● **ASSIGNMENT**
Whenever a line in this data holds the word "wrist", report that line in full.

● **DATASET CONTENT**
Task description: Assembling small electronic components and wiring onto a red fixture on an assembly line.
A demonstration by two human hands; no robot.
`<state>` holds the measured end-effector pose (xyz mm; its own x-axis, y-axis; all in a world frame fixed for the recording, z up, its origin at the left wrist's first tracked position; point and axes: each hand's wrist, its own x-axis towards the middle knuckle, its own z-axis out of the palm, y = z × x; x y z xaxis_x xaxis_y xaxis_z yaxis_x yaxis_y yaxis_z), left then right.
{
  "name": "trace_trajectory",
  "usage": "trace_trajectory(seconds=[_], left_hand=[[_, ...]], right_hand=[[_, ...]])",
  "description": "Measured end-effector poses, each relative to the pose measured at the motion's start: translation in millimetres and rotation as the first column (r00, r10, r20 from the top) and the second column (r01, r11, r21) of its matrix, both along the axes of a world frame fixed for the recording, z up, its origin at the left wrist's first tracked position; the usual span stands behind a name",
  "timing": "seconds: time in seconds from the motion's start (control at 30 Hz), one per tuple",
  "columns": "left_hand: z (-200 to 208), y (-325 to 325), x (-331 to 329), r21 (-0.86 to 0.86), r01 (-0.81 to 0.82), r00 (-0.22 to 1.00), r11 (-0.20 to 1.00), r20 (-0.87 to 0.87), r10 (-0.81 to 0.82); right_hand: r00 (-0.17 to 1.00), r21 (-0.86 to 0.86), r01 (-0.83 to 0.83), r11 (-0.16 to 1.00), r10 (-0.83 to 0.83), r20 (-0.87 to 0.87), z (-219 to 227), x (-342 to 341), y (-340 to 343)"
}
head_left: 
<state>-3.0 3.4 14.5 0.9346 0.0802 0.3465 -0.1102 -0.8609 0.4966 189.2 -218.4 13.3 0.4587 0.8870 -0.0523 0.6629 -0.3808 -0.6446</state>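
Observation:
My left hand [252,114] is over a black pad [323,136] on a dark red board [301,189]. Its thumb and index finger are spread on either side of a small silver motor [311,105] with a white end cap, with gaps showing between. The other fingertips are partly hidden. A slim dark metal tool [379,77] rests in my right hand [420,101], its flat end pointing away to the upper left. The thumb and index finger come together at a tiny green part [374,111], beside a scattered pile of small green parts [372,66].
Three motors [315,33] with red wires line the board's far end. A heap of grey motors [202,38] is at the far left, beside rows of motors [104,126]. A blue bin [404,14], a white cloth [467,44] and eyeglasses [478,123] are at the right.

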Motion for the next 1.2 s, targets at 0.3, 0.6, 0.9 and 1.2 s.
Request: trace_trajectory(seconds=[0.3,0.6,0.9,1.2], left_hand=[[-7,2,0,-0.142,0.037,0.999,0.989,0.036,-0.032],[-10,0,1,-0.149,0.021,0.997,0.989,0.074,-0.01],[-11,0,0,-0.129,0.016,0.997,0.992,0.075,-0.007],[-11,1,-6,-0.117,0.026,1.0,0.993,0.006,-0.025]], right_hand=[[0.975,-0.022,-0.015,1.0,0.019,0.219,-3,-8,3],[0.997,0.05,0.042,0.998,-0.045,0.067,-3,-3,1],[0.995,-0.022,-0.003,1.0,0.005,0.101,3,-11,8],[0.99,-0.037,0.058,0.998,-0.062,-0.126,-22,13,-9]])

● **SOLUTION FOR THIS TASK**
`<state>` holds the measured end-effector pose (xyz mm; its own x-axis, y-axis; all in a world frame fixed for the recording, z up, its origin at the left wrist's first tracked position; point and axes: each hand's wrist, its own x-axis towards the middle knuckle, its own z-axis out of the palm, y = z × x; x y z xaxis_x xaxis_y xaxis_z yaxis_x yaxis_y yaxis_z), left then right.
  "description": "Measured end-effector poses, each relative to the pose measured at the motion's start: translation in millimetres and rotation as the first column (r00, r10, r20 from the top) and the second column (r01, r11, r21) of its matrix, both along the axes of a world frame fixed for the recording, z up, its origin at the left wrist's first tracked position; the usual span stands behind a name",

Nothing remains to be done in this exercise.